AIM OF THE TASK:
Write out all of the lines below, exactly and completely.

INFORMATION SUPPLIED:
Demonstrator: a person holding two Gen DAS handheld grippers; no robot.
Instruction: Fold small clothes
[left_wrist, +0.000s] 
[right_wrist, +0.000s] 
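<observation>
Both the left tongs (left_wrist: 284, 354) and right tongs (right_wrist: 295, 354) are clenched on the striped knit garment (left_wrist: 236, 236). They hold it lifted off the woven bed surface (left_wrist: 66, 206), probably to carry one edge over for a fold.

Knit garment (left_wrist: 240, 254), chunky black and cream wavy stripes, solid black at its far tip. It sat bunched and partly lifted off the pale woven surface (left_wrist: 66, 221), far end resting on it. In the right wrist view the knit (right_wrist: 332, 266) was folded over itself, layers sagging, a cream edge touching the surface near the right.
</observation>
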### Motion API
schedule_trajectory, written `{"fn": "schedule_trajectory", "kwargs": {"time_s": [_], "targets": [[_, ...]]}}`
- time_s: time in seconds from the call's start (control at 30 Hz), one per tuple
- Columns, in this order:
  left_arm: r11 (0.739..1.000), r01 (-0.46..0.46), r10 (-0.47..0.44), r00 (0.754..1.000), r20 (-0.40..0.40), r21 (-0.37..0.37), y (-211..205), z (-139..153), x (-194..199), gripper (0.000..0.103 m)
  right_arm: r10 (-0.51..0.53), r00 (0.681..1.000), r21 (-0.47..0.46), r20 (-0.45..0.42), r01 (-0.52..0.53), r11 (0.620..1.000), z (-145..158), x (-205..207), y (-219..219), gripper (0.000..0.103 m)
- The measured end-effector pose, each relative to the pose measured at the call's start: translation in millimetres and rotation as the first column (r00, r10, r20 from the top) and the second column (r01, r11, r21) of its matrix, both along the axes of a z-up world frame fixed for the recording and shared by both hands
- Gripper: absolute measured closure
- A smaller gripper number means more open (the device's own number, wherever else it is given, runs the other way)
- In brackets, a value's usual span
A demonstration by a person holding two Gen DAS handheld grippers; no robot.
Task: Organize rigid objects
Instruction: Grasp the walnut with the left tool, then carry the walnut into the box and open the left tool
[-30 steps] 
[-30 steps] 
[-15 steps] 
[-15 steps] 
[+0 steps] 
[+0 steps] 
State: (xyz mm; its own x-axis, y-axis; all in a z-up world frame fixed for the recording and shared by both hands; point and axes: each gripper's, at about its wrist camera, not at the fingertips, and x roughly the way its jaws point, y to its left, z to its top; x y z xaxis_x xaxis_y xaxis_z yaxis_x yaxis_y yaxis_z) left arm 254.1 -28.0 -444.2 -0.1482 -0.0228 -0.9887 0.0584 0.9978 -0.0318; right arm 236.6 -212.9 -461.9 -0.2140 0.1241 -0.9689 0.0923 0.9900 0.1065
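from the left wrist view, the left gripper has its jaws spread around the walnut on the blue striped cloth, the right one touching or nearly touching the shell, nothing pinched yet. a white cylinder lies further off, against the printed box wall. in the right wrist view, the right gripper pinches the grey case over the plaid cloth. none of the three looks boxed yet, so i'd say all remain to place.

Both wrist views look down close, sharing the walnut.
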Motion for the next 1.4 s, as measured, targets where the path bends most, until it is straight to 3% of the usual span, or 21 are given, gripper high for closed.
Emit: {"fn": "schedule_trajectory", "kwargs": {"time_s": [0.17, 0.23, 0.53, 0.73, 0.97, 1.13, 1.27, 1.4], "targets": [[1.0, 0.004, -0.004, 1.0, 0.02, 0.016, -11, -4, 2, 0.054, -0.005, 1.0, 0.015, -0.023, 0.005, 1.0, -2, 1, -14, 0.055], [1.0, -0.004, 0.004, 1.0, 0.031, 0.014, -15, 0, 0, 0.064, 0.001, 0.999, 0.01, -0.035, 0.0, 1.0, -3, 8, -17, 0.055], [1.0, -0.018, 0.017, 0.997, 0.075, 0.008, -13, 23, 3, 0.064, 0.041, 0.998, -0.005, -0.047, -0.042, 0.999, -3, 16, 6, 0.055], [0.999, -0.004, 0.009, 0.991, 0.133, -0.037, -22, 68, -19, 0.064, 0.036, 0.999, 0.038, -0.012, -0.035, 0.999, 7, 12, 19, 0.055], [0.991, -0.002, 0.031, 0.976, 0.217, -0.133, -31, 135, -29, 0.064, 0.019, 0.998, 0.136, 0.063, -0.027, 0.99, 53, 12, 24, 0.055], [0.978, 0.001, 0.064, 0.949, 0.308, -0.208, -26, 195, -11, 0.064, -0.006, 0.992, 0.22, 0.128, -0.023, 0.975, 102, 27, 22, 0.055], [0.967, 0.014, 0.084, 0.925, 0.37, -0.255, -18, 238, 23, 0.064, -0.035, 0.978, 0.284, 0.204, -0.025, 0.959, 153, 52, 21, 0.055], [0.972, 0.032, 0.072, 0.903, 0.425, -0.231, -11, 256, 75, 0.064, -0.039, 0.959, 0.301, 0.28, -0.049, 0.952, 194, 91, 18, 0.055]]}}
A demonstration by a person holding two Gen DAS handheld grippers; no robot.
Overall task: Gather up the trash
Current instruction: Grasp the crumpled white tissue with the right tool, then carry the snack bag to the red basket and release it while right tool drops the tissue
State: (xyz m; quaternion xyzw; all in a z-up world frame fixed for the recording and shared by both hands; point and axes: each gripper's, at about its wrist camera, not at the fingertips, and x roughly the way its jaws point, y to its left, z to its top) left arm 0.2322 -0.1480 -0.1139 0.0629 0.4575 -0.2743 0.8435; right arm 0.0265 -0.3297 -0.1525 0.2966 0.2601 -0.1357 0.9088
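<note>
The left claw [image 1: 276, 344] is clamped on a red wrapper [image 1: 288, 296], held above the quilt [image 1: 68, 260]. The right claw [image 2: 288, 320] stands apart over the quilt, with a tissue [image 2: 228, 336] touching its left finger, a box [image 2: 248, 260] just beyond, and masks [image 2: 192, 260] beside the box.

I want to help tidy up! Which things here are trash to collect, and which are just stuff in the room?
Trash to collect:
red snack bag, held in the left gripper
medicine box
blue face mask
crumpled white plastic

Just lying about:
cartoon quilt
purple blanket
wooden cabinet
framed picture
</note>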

TASK SOLUTION:
Demonstrator: a person holding two Gen DAS handheld grippers; no robot.
Instruction: Fold small clothes
[left_wrist, +0.000s] 
[right_wrist, +0.000s] 
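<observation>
Both the left tongs (left_wrist: 284, 354) and right tongs (right_wrist: 295, 354) are clenched on the striped knit garment (left_wrist: 236, 236). They hold it lifted off the woven bed surface (left_wrist: 66, 206), probably to carry one edge over for a fold.

Knit garment (left_wrist: 240, 254), chunky black and cream wavy stripes, solid black at its far tip. It sat bunched and partly lifted off the pale woven surface (left_wrist: 66, 221), far end resting on it. In the right wrist view the knit (right_wrist: 332, 266) was folded over itself, layers sagging, a cream edge touching the surface near the right.
</observation>
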### Motion API
schedule_trajectory, written `{"fn": "schedule_trajectory", "kwargs": {"time_s": [_], "targets": [[_, ...]]}}`
- time_s: time in seconds from the call's start (control at 30 Hz), one per tuple
- Columns, in this order:
  left_arm: r11 (0.739..1.000), r01 (-0.46..0.46), r10 (-0.47..0.44), r00 (0.754..1.000), r20 (-0.40..0.40), r21 (-0.37..0.37), y (-211..205), z (-139..153), x (-194..199), gripper (0.000..0.103 m)
  right_arm: r10 (-0.51..0.53), r00 (0.681..1.000), r21 (-0.47..0.46), r20 (-0.45..0.42), r01 (-0.52..0.53), r11 (0.620..1.000), z (-145..158), x (-205..207), y (-219..219), gripper (0.000..0.103 m)
- The measured end-effector pose, each relative to the pose measured at the call's start: translation in millimetres and rotation as the first column (r00, r10, r20 from the top) and the second column (r01, r11, r21) of its matrix, both along the axes of a z-up world frame fixed for the recording and shared by both hands
- Gripper: absolute measured closure
- A smaller gripper number means more open (the device's own number, wherever else it is given, runs the other way)
- In brackets, a value's usual span
A demonstration by a person holding two Gen DAS handheld grippers; no robot.
Task: Organize rigid objects
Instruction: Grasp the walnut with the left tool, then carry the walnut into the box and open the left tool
[-30 steps] 
[-30 steps] 
[-15 steps] 
[-15 steps] 
[+0 steps] 
[+0 steps] 
State: (xyz mm; its own x-axis, y-axis; all in a z-up world frame fixed for the recording and shared by both hands; point and axes: each gripper's, at about its wrist camera, not at the fingertips, and x roughly the way its jaws point, y to its left, z to its top; x y z xaxis_x xaxis_y xaxis_z yaxis_x yaxis_y yaxis_z) left arm 254.1 -28.0 -444.2 -0.1482 -0.0228 -0.9887 0.0584 0.9978 -0.0318; right arm 236.6 -212.9 -461.9 -0.2140 0.1241 -0.9689 0.0923 0.9900 0.1065
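from the left wrist view, the left gripper has its jaws spread around the walnut on the blue striped cloth, the right one touching or nearly touching the shell, nothing pinched yet. a white cylinder lies further off, against the printed box wall. in the right wrist view, the right gripper pinches the grey case over the plaid cloth. none of the three looks boxed yet, so i'd say all remain to place.

Both wrist views look down close, sharing the walnut.
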Motion for the next 1.4 s, as measured, targets where the path bends most, until it is straight to 3% of the usual span, or 21 are given, gripper high for closed.
Emit: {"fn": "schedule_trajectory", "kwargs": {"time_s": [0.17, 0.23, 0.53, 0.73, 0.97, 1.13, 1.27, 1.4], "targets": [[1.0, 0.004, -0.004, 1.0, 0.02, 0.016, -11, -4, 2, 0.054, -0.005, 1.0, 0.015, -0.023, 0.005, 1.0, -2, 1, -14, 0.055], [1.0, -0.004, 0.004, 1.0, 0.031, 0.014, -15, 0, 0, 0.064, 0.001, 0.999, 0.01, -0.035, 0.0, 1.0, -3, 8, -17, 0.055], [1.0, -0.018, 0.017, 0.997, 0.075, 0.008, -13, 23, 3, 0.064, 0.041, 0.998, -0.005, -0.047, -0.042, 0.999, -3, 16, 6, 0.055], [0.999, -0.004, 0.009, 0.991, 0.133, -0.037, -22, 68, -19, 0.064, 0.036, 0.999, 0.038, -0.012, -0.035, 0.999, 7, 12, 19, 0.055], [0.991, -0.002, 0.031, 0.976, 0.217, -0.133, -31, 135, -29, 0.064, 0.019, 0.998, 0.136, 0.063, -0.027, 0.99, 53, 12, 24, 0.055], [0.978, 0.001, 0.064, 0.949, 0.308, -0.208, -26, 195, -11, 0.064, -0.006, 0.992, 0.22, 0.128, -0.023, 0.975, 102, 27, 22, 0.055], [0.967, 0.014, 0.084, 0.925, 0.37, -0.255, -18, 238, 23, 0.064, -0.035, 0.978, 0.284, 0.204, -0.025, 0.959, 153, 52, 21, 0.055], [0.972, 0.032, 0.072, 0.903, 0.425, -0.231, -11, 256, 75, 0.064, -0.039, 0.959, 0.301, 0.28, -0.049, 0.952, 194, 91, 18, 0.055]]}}
A demonstration by a person holding two Gen DAS handheld grippers; no robot.
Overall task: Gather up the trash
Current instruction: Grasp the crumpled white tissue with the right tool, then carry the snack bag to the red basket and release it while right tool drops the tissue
State: (xyz m; quaternion xyzw; all in a z-up world frame fixed for the recording and shared by both hands; point and axes: each gripper's, at about its wrist camera, not at the fingertips, and x roughly the way its jaws point, y to its left, z to its top) left arm 0.2322 -0.1480 -0.1139 0.0629 0.4575 -0.2743 0.8435; right arm 0.0265 -0.3297 -0.1525 0.2966 0.2601 -0.1357 0.9088
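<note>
The left claw [image 1: 276, 344] is clamped on a red wrapper [image 1: 288, 296], held above the quilt [image 1: 68, 260]. The right claw [image 2: 288, 320] stands apart over the quilt, with a tissue [image 2: 228, 336] touching its left finger, a box [image 2: 248, 260] just beyond, and masks [image 2: 192, 260] beside the box.

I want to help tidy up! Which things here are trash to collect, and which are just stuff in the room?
Trash to collect:
red snack bag, held in the left gripper
medicine box
blue face mask
crumpled white plastic

Just lying about:
cartoon quilt
purple blanket
wooden cabinet
framed picture
</note>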

No more work remains for this exercise.